En me promenant dans la rue, le soir, je remarque disséminés sur le trottoir, un chapelet de bonbons schtroumpfs, privés à jamais de leur destin de bonbons, qui est d'être mangés.
Dans la rue, sur le trottoir, je ne les ramasserais pour rien au monde. Pourtant, certains ramassent des cigarettes qu'ils ont malencontreusement laissé tomber. Qui sait sur quoi elles sont tombées, des résidus de matières fécales, que la rotobrosse n'a pas pu enlever.
Chez moi, si je laisse tomber un bonbon par terre, dans ma chambre, je le ramasse sans réfléchir.
Venons-en aux toilettes. Vous arrive-t-il, dans un lieu public de couvrir la lunette de PQ pour éviter de rentrer en contact avec celle-ci que vous soupçonnez couverte de germes? Le feriez-vous chez un ami qui vous invite à dîner?
Faites-vous partie des gens qui préfèrent tirer la chasse d'eau en tirant le plus haut possible sur la chaîne, ou en employant un bout de PQ pour vous protéger?
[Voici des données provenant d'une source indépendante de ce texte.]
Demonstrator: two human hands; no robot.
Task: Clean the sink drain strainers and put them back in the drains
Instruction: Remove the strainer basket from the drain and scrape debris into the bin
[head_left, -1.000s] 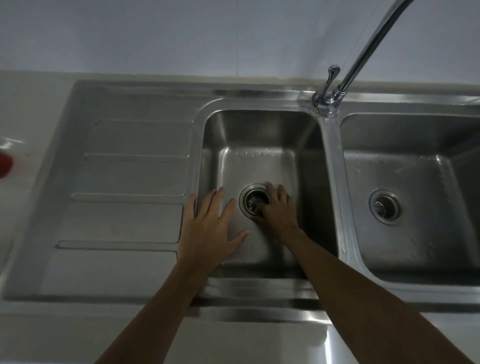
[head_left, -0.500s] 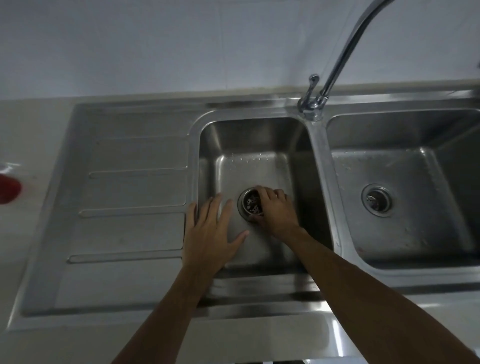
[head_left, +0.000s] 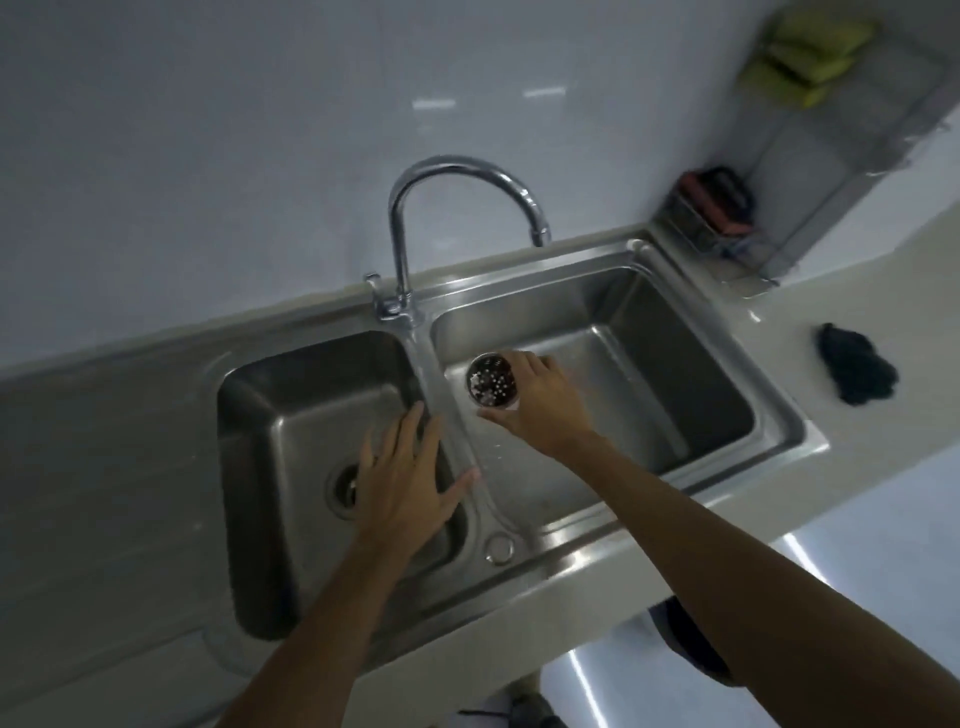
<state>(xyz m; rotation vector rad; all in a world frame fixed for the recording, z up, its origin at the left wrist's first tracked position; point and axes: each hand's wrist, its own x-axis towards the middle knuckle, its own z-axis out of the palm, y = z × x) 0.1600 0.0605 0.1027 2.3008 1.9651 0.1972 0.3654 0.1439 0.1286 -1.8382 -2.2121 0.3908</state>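
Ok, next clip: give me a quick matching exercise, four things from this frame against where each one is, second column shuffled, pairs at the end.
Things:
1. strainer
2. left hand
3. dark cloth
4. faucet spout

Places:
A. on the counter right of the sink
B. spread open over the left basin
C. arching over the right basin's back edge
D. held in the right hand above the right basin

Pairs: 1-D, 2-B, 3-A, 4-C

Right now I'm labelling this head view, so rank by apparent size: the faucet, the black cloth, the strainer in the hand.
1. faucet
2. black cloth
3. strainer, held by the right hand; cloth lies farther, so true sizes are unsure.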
Poussez-vous la porte en évitant de toucher la poignée? Ne pensez vous pas que tout le monde fait comme vous, ce qui réduit vos efforts à néant?
Tout cela pour dire que l'hygiène, à défaut d'être une possibilité concrète permise par des moyens architecturaux (tapis désinfectants, salle de toilettes à chicane et sans portes, robinets infrarouges), reste une préoccupation constante chez chacun de nous, et chacun de nous, par des gestes conjuratoires essaye d'éviter toute contamination. Cependant, à certains moments, la logique nous quitte totalement.
La rue finalement ne serait-elle pas plus propre que nos logis?